We performed an analysis (similar to the one we performed for the HDRS scores) in which data from all 3 scan sessions were used to assess treatment-induced change in brain activity when regulating emotion. As with the individual HDRS trajectories, time, in this case, corresponded to the number of days since the first scan occurred. Thus, for each participant, on a voxel-by-voxel basis, we regressed the vector of the 3 negative “suppress” vs “attend” contrast values on the vector of 3 time values (again using square root transformation). For each participant, this yielded an estimate of the B coefficient at each voxel corresponding to the rate of change of fMRI when regulating emotion resulting from treatment.
For the analyses using the more traditional approach of examining change using difference scores (end vs starting points), we subtracted the initial HDRS score from the final HDRS score. For fMRI analyses, in a voxelwise manner, we subtracted the initial negative “suppress” vs “attend” from the final negative “suppress” vs “attend.”
Each patient now had 2 B coefficient estimates following initiation of antidepressant treatment. One of them corresponded to the rate of change of HDRS scores; the other corresponded to the rate of change of fMRI activity when regulating emotion. To examine which brain areas displayed a rate of change correlating with a rate of change of HDRS symptoms, we performed a between-subjects correlation, correlating the estimate of the B coefficient from the change in brain activity over time, with the estimate indicating the rate of change in HDRS scores. Brain areas demonstrating a significant association in this analysis can be interpreted as reflecting the rate of change of depression severity. Resulting brain maps from group analysis were thresholded at P < .005 with a cluster size of k > 51 voxels.
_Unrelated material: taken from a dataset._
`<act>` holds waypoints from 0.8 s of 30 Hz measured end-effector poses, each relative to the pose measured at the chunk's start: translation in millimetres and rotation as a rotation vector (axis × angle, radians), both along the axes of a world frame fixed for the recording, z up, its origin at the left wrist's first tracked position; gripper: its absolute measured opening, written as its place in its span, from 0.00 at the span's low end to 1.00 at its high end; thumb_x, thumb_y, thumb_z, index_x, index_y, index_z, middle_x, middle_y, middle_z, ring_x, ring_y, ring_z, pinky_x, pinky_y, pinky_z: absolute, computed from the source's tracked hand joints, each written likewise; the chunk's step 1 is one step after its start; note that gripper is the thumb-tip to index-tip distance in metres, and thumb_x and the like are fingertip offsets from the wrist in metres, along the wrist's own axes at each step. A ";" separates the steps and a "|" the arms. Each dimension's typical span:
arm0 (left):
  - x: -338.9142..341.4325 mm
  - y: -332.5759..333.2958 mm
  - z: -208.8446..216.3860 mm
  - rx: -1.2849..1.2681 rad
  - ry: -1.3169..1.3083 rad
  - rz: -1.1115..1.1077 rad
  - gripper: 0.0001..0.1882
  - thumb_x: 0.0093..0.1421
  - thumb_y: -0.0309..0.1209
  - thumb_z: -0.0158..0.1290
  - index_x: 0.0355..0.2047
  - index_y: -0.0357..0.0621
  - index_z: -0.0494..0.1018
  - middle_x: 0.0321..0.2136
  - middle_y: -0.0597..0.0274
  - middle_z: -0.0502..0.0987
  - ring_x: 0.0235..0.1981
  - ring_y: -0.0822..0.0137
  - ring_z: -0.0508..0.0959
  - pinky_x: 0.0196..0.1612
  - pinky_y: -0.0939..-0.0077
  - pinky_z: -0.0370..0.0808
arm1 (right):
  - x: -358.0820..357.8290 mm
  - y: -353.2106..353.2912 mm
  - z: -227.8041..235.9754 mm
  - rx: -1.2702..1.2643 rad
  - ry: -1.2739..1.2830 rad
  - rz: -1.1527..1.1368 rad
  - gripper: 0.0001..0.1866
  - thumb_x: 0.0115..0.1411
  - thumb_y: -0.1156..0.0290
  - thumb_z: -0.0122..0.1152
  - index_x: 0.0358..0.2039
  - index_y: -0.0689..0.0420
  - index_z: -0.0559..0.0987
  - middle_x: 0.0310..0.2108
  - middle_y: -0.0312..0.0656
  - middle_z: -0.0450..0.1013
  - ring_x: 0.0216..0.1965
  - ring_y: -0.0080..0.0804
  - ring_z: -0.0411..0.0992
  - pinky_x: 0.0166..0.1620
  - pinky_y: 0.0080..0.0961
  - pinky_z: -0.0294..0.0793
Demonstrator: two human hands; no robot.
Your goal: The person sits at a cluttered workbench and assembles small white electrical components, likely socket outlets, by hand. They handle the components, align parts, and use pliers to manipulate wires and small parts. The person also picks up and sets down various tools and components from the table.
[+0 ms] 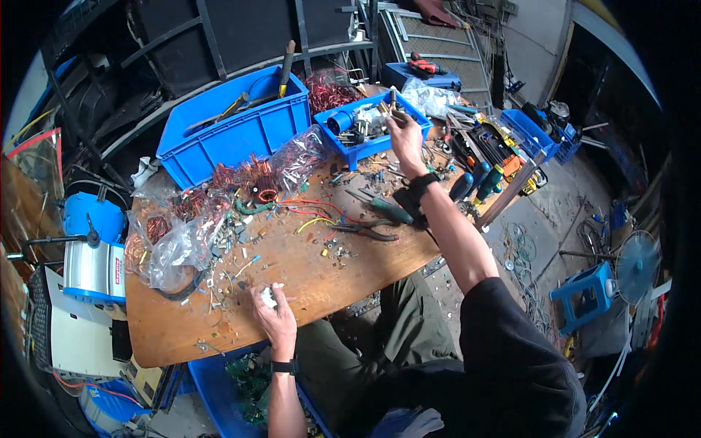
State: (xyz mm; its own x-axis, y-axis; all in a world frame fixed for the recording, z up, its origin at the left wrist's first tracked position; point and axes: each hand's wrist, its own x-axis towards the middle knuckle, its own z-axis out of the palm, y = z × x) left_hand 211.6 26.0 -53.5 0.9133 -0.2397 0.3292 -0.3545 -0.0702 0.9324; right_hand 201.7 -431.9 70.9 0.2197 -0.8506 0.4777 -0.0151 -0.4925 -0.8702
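Note:
Near the table's front edge, my left hand (pixel 276 318) has its fingers curled round a small white piece (pixel 269 297), whose kind I cannot tell. My right hand (pixel 405 140) reaches over the near right side of a small blue bin (pixel 376 151). Its fingers are bent together at the bin's contents, and what they grip is too small to make out. Inside the bin are metal parts (pixel 369 120) and a blue cylinder (pixel 339 122). Pliers with dark handles (pixel 369 231) and a green-handled screwdriver (pixel 391 210) lie on the wooden table (pixel 307 266) below my right wrist.
A large blue crate (pixel 241 139) with long-handled tools stands at the back left. Copper coils and plastic bags (pixel 179 252) cover the table's left side. More hand tools (pixel 489 150) crowd the right end. Under the front edge, a blue tub (pixel 208 383) holds green circuit boards.

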 end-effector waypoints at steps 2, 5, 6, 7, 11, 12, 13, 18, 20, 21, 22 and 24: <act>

This corresponds to P < .05 corrected for multiple comparisons based on the Monte Carlo simulation (the AlphaSim program in AFNI) using a whole-brain mask. Group analyses relating to the difference scores were performed in the same manner. For analyses of gray matter probability (GMP), we used FMRIB Software Library’s FAST algorithm.23
For comparability with studies examining treatment for 8 weeks, we performed a similar analysis with only the first 2 fMRI time points and HDRS measurements for 8 weeks. We calculated a difference score of the negative suppress vs attend condition for the 2 fMRI sessions and correlated that with the HDRS trajectory over the first 8 weeks.
We also performed a connectivity analysis to examine whether the slope of amygdala-PFC connectivity related to the HDRS trajectory. We used an anatomical amygdala seed from the Juelich atlas,24 and we used the beta-seed connectivity approach.25 We specifically looked at those PFC regions that were significant in the univariate analysis. We subsequently calculated the slope of change in connectivity across the 3 time points and correlated that with the HDRS slope, as already described. See eAppendix in Supplement.
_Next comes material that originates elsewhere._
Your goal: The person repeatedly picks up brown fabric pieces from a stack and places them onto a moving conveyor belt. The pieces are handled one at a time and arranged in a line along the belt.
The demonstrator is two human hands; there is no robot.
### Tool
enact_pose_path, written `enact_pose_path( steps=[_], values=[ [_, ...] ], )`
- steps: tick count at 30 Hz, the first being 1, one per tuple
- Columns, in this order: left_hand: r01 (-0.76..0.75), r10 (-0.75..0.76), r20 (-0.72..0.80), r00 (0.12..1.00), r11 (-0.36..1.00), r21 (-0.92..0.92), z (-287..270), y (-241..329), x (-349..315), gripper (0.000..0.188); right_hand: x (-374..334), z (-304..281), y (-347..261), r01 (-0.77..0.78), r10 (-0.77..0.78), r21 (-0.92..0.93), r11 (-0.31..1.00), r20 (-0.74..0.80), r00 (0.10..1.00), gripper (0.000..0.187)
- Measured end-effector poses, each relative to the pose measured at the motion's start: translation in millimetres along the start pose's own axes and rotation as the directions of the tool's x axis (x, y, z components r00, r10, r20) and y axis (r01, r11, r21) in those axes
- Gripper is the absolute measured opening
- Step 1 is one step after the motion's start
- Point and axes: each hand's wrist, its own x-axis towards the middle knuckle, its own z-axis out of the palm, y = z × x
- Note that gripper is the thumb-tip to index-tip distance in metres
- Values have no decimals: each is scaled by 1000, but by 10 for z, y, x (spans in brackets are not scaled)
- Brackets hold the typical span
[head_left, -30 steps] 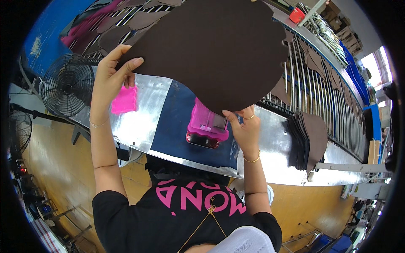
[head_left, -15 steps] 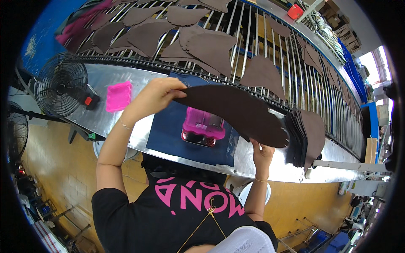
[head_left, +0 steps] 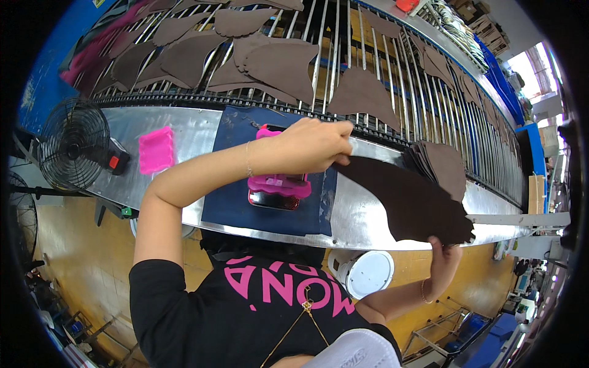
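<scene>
A long, curved, dark brown cut piece of sheet material (head_left: 408,202), like leather, stretches between my hands over the right part of the metal table (head_left: 362,221). My left hand (head_left: 319,145) is closed on its left end. Under the right end, at the table's front edge, my right hand (head_left: 443,260) grips its lower border. A stack of similar brown pieces (head_left: 445,165) lies just behind, partly covered by the held piece. Beneath my left forearm sits a pink tray-like holder (head_left: 279,186) on a dark blue mat (head_left: 230,202), partly hidden by the arm.
Behind the table runs a roller conveyor (head_left: 319,67) carrying several brown cut pieces (head_left: 279,64). At the left are a black fan (head_left: 73,147) and a pink tray (head_left: 156,150). A white lidded bucket (head_left: 370,275) stands below the front edge.
Both hands have carried the brown piece to the right, from above the mat to beside the stack. My left forearm now crosses over the pink holder.
</scene>
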Motion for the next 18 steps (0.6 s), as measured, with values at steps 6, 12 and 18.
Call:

Patients completing the 6-month trial were interviewed with the HDRS a mean (SD) 12 (0.54) times. Their final HDRS assessment visit, which coincided with the third and final MRI session, was a mean (SD) of 189 (10.48) days after the initial HDRS assessment and MRI session. At the initial time point, the mean (SD) HDRS score was 20.33 (2.22), and at the final time point, the mean (SD) HDRS score was 6.00 (4.30). At final assessment, 14 of the 21 patients had “remitted” (HDRS score ≤7), and 2 of the 7 nonremitting patients were medication “responders” (≥50% decrease). The mean HDRS score at final assessment was significantly lower than at initial assessment (t20 = 14.46, P < .001). The mean (SD) estimate of the B coefficient indicating the rate of change of HDRS score over time (square root transformation) across participants was −10.22 (0.43). For the non–square root transformed data, the mean (SD) estimate of the B coefficient was −0.07 (0.03). As can be seen in Figure 2, individual patients demonstrated substantial variability at the final HDRS assessment (compared with their most recent previous assessments), highlighting the potential power in using a trajectory-based approach for assessing symptom change.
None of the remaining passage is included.